The UN negotiations may appear like countries rearranging the deck chairs on the Titanic, but they still remain the best chance the world has to save itself. There are two threats to the future of the planet: The first is a nuclear holocaust which, despite a trigger-happy US president, remains in the realm of the possible. The second is irreversible climate change, which – for the first time in human history – affects all countries, rich and poor. This is the Anthropocene, the age when humans risk extinction by their impact on the earth’s environment. Unless the world acts decisively to cut carbon emissions to halt warming, there is no escape from this “unthinkable”.

There are two issues that underpin the negotiations. The first, as in all multilateral agreements, is to follow the money. At what was predicted to be a decisive UN meet in Copenhagen in 2009 but turned out to be a whimper, industrial countries pledged to provide the Green Climate Fund (GCF) $100 billion a year for developing countries to cope with climate change. By May this year, only $10.3 billion had been pledged, with only three years left. The European Union, Japan, United Kingdom, France and Germany have promised over $1 billion each.

Former US President Barack Obama had pledged $3 billion, but the US has committed only a third so far and his successor has cancelled further payments. Donald Trump has scoffed at providing “billions and billions and billions” to poor countries as “another scheme to redistribute wealth out of the US through the so-called Green Climate Fund”. But on a per capita basis, the US ranks 11th among the 45 contributing countries, and as a proportion of GDP, it figures ranks 32nd. What is more, it is less than the $4.7 billion a year of federal government subsidies to fossil fuel production.

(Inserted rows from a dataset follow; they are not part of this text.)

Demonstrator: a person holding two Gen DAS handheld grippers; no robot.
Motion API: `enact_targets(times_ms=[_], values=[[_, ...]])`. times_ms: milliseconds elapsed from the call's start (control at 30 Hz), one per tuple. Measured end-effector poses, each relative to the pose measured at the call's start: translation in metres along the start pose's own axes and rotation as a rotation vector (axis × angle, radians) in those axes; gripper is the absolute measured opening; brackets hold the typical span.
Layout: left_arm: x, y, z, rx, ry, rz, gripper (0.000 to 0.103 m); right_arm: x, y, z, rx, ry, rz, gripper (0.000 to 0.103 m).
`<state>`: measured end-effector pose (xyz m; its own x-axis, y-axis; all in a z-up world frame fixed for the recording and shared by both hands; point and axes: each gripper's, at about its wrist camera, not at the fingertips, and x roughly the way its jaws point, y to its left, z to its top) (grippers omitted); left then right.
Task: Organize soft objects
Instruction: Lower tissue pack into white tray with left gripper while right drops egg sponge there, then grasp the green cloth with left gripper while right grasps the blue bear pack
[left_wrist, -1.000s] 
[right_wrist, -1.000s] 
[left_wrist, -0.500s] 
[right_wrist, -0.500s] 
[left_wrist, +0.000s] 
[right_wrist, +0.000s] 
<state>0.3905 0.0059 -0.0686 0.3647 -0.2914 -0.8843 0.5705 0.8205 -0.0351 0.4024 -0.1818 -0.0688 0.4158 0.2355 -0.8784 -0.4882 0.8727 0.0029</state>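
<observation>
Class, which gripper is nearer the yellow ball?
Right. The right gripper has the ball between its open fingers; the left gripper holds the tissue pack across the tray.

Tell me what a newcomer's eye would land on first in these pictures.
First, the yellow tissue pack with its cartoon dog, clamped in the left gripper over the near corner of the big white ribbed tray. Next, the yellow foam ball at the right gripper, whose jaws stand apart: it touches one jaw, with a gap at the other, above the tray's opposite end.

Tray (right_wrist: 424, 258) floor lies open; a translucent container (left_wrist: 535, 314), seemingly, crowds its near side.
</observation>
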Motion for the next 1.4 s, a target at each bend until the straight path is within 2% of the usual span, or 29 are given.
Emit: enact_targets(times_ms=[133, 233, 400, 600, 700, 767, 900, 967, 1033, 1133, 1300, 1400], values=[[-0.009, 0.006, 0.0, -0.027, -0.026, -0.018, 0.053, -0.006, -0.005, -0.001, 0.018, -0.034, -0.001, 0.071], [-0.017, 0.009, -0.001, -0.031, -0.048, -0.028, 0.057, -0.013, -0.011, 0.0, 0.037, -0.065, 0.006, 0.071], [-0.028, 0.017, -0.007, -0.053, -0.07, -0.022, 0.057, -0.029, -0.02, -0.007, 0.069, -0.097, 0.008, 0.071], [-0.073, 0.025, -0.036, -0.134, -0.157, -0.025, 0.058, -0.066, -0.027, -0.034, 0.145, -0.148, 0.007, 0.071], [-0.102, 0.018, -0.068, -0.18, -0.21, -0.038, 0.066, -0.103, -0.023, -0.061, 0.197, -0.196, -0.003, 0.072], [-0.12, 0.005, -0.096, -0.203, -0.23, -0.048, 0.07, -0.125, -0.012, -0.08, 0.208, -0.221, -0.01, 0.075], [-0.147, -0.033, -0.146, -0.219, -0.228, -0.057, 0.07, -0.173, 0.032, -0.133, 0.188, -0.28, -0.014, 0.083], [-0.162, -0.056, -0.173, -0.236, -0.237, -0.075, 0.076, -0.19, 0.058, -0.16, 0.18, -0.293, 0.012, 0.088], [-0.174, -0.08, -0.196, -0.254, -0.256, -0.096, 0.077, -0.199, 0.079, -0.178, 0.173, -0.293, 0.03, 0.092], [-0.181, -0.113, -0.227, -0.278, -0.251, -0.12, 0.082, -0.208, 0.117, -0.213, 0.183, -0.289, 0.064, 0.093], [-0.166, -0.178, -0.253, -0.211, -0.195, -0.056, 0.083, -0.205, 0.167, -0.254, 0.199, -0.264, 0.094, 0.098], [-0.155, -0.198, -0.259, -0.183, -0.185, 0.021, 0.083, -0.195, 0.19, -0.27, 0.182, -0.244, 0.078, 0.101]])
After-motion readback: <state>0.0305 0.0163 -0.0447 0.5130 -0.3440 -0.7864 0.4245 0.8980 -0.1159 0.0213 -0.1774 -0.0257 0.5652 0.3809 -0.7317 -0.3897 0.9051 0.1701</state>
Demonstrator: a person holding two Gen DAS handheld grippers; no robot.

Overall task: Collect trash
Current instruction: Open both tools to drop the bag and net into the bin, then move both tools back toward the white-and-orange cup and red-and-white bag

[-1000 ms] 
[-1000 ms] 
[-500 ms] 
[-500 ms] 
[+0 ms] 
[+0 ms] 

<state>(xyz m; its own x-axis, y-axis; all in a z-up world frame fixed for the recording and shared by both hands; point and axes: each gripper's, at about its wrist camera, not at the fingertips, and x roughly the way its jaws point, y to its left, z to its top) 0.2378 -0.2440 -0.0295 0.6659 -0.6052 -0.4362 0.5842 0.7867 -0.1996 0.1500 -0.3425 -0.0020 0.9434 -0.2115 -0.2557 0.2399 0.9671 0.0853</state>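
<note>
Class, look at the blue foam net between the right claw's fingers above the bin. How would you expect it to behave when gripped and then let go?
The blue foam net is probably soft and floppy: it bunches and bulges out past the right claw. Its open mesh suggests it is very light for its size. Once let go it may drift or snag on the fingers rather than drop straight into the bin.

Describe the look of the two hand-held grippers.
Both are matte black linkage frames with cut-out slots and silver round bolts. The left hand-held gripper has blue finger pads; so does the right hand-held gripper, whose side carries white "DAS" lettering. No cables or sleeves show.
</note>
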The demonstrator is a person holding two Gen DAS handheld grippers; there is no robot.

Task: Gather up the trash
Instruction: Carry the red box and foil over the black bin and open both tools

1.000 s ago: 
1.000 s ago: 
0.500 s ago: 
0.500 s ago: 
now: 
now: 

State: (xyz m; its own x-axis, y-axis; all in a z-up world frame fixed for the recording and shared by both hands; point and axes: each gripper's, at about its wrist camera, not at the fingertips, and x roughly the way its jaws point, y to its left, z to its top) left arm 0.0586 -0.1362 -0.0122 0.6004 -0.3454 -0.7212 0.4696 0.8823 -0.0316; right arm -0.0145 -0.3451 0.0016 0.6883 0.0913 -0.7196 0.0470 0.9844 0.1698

The Organisation for Economic Co-operation and Development (OECD, comprising 35 richest countries) put the cat among the pigeons last year by claiming that the financial flows as aid to developing countries had already reached $66.8 billion a year. This was sleight of hand to include private investments as well, whereas India and China, as “Like-Minded Developing Countries” in the UN parleys, have insisted that contributions to the fund should be new and additional infusions to ongoing development aid and not include flows through capital markets, in particular pension funds and other institutional investors that control trillions of dollars that pass through Wall Street and other financial centres.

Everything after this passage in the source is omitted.